Queen Molly of the Beggars Guild had asked if his Excellency could spare ten thousand dollars for a small castle. A quick search of his pockets had yielded twenty Uberwaldian Crowns. Queen Molly had said that was fine for a large bottle of turpentine.
Mrs Palm had discreetly told the Count that her Guild also had special rates for visiting dignitaries, and that that their doors were always open to gentlemen of the nocturnal persuasion. Magpyr politely said he would bear it in mind.

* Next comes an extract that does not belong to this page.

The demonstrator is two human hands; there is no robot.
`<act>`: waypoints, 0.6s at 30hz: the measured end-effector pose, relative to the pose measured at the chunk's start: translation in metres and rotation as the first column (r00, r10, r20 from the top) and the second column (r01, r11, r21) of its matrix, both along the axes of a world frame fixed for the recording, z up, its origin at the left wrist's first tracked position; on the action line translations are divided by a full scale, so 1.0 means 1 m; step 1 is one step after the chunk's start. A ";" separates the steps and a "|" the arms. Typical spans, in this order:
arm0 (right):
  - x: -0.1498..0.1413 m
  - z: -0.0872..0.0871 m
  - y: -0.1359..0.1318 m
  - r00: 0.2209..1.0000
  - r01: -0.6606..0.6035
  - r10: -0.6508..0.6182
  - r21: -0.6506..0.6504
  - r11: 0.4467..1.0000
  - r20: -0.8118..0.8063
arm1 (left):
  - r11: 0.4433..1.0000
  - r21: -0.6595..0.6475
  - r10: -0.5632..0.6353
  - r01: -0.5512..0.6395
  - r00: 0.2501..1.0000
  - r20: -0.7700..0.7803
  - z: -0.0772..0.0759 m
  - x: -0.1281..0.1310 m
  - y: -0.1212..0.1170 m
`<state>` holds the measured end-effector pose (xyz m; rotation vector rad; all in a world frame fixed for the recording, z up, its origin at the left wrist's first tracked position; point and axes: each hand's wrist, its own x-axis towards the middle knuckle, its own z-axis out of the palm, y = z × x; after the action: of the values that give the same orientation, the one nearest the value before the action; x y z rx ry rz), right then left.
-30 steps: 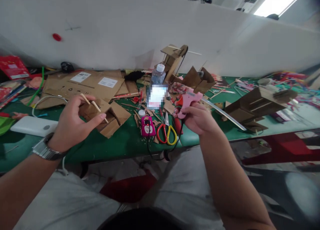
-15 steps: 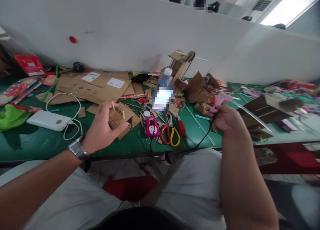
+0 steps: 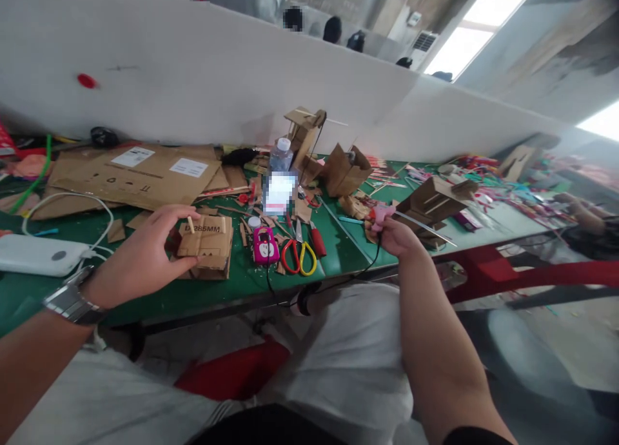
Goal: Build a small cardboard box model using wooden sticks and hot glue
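My left hand (image 3: pixel 145 245) is closed around the side of a small cardboard box (image 3: pixel 207 238) with printed lettering on top. A short wooden stick (image 3: pixel 191 225) stands out of the box by my fingertips. My right hand (image 3: pixel 401 236) grips a pink hot glue gun (image 3: pixel 382 214), low over the table to the right. A long clear glue stick (image 3: pixel 428 229) runs out behind it, and its black cord hangs down toward my lap. My fingers hide most of the glue gun's handle.
Scissors (image 3: pixel 308 259), a magenta device (image 3: pixel 265 246) and a phone (image 3: pixel 279 193) lie between my hands. A bottle (image 3: pixel 281 156) and cardboard structures (image 3: pixel 345 169) stand behind. To the left are a white power bank (image 3: pixel 41 255) and flat cardboard (image 3: pixel 130 180). Another person's hand (image 3: pixel 575 206) shows far right.
My right hand has carried the glue gun from above the scissors to the right and lower. The box in my left hand has turned, showing its printed face. My view has swung right.
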<state>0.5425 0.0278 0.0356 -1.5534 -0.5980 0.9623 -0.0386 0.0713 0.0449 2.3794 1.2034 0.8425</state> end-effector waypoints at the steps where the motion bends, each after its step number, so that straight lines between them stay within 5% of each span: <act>1: 0.002 -0.001 0.000 1.000 -0.001 0.000 -0.014 1.000 -0.021 | 1.000 0.011 -0.024 0.024 1.000 -0.006 0.002 0.002 -0.001; 8: 0.025 -0.014 -0.001 0.992 0.023 -0.042 -0.152 0.988 -0.121 | 0.987 -0.157 -0.018 0.012 0.999 -0.033 -0.001 0.000 0.003; 18: 0.044 -0.038 0.012 0.991 0.120 -0.125 -0.115 0.986 -0.038 | 0.994 -0.097 0.049 -0.044 0.997 0.054 -0.014 0.013 0.001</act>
<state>0.5870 0.0398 -0.0022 -1.6438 -0.4178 0.9481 -0.0256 0.0719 0.0314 2.2446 1.2527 0.8405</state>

Mildred had her hand crushed in Mustrum Ridcully's iron handshake, and was gratified to see tears appear in the Archchancellor's eyes when he shook hands with the Count and came up against the vampire's undead strength.
"I was actually planning on visiting you tomorrow, Archchancellor," Magpyr said, as Ridcully tried to massage some feeling back into his hand, "But since I'm here, I'd like to ask a favour of you."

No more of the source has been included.